TASK DIRECTIONS> Your task is to copy each line of the material that includes "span".

COLLECTED DATA>
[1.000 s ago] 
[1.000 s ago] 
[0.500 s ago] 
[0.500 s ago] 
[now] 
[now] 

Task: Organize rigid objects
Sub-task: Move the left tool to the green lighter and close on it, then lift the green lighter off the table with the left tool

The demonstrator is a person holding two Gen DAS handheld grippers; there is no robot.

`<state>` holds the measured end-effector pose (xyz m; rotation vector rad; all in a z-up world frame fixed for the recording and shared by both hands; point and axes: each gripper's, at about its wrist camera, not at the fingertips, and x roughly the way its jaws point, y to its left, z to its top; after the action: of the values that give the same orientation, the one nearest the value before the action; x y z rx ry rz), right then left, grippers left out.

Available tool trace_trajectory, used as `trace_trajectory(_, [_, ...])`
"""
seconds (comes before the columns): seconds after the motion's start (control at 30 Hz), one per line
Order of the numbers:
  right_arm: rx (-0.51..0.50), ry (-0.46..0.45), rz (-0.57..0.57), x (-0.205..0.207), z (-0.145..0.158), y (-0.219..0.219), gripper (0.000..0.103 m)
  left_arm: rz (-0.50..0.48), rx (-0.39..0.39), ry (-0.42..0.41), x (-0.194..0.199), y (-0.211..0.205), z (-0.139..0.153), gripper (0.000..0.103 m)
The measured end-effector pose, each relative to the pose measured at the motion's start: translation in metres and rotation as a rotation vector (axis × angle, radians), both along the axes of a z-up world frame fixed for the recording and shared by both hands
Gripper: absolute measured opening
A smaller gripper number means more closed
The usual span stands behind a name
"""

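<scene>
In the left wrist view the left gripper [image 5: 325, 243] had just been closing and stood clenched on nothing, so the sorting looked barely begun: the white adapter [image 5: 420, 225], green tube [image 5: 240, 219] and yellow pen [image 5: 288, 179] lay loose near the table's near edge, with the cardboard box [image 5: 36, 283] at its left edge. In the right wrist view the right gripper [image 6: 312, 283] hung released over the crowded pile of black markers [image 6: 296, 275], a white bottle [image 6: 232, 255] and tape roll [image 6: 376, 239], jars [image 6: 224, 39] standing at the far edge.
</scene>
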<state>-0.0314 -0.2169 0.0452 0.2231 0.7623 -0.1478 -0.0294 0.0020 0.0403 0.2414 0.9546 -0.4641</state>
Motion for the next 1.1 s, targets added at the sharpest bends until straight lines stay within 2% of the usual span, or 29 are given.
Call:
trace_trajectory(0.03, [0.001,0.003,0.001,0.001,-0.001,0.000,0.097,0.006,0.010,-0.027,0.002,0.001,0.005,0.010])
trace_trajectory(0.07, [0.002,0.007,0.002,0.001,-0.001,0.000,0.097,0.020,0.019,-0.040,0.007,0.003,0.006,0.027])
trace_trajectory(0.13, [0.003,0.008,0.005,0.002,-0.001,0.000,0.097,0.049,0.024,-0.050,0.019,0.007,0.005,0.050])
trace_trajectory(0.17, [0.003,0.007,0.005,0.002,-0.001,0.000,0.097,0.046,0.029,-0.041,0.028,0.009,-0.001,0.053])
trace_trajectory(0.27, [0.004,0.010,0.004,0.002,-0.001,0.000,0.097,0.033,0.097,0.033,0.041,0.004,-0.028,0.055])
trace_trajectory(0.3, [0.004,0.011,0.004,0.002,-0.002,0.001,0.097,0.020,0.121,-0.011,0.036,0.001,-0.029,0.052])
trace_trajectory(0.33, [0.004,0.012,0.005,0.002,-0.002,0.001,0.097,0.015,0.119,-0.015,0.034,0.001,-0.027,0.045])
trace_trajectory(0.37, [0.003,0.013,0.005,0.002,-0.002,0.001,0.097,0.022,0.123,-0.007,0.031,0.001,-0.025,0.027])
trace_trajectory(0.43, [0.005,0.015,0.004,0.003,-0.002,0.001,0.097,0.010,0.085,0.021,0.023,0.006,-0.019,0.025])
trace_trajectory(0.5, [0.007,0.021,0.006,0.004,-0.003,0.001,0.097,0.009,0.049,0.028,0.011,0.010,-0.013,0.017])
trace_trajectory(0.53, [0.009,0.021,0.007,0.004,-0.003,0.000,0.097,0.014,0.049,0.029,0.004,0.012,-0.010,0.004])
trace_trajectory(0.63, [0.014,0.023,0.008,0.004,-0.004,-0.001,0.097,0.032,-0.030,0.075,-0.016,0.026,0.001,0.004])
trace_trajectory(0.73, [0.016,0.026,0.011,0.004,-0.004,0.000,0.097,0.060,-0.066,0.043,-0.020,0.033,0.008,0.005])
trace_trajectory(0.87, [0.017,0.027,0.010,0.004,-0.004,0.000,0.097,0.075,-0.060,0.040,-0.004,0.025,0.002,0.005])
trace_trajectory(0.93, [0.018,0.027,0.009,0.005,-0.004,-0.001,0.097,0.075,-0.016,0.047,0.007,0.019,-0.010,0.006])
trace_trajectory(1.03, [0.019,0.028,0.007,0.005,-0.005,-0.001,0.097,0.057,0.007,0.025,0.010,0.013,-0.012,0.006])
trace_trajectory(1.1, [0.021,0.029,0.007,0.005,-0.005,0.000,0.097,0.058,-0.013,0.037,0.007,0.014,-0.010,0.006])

RESPONSE>
The usual span stands behind a name
Motion for the next 1.1 s, targets added at the sharpest bends until straight lines stay within 2% of the usual span, or 29 are given.

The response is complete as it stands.